O que significava que, se sua mãe fizesse as perguntas certas, descobriria que Jack pensava em se candidatar nas próximas eleições.

Ela não ficaria totalmente surpresa. Jack suspeitava que ela adivinhara que ele queria experimentar a política. Ele vinha deliberadamente cultivando relações na Assembleia Legislativa de Massachusetts nos últimos anos e tinha dado muitos jantares com vereadores e lobistas importantes em Buona Fortuna. Mas não era o mesmo que saber os planos com certeza.

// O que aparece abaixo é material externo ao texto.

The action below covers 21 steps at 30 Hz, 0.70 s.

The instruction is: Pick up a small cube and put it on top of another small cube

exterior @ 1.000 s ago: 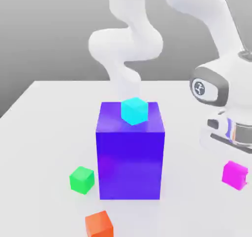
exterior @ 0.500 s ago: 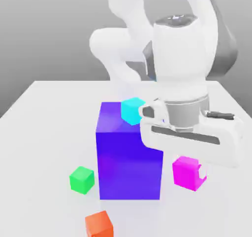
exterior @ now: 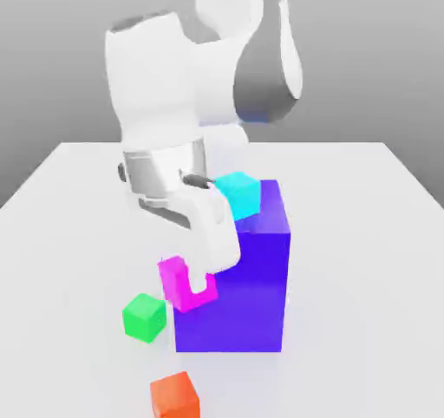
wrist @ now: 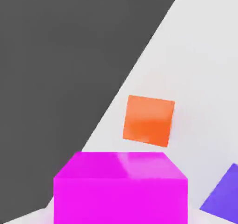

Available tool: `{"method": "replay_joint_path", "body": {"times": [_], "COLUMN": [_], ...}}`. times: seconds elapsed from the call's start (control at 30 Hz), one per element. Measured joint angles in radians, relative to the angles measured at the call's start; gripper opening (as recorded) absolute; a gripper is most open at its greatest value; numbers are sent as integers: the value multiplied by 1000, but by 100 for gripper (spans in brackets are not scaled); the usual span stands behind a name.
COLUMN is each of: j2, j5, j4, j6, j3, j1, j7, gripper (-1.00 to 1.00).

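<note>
We held the small, rigid, light-looking magenta cube (exterior: 185,284) pinched in our gripper (exterior: 187,288) by opposite flat faces, just left of the big blue-purple block (exterior: 247,273).

We get bright, even render light, only soft faint shadows on the white table (exterior: 69,191) around the big blue-purple block (exterior: 247,295), slight sheen on its top, mild softness throughout.
</note>
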Motion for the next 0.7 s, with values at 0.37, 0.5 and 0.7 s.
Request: {"method": "replay_joint_path", "body": {"times": [0.37,0.5,0.7], "j2": [-64,-67,-35], "j5": [-144,-268,-376], "j4": [-163,-214,-208], "j6": [19,21,34], "j3": [21,70,106], "j1": [-155,-236,-291], "j7": [383,578,681], "gripper": [-100,-100,-100]}}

Para poder declarar suas intenções de modo estratégico, ele e Gray precisavam primeiro avaliar suas chances de ser nomeado e, depois, as chances de ganhar. O comitê exploratório seria responsável por classificá-lo entre a competição e devia realizar o trabalho em segredo.

O trabalho de base da sua candidatura precisava ser estabelecido em silêncio, um conceito sobre o qual sua mãe sabia pouco, senão nada. Jack só pretendia contar a ela sobre a candidatura logo antes de anunciá-la publicamente, e torceu com todas as forças para que McBride não revelasse nada, se é que soubesse de algo.

Depois que ouviu a porta da entrada fechar, ele pegou o telefone e ligou para Gray. Quando desligou, foi procurar Callie, sentindo-se aliviado e satisfeito consigo mesmo.

McBride ainda não recebera o convite, então não sabia de nada. E Gray estava mais do que disposto a conhecer uma ruiva atraente.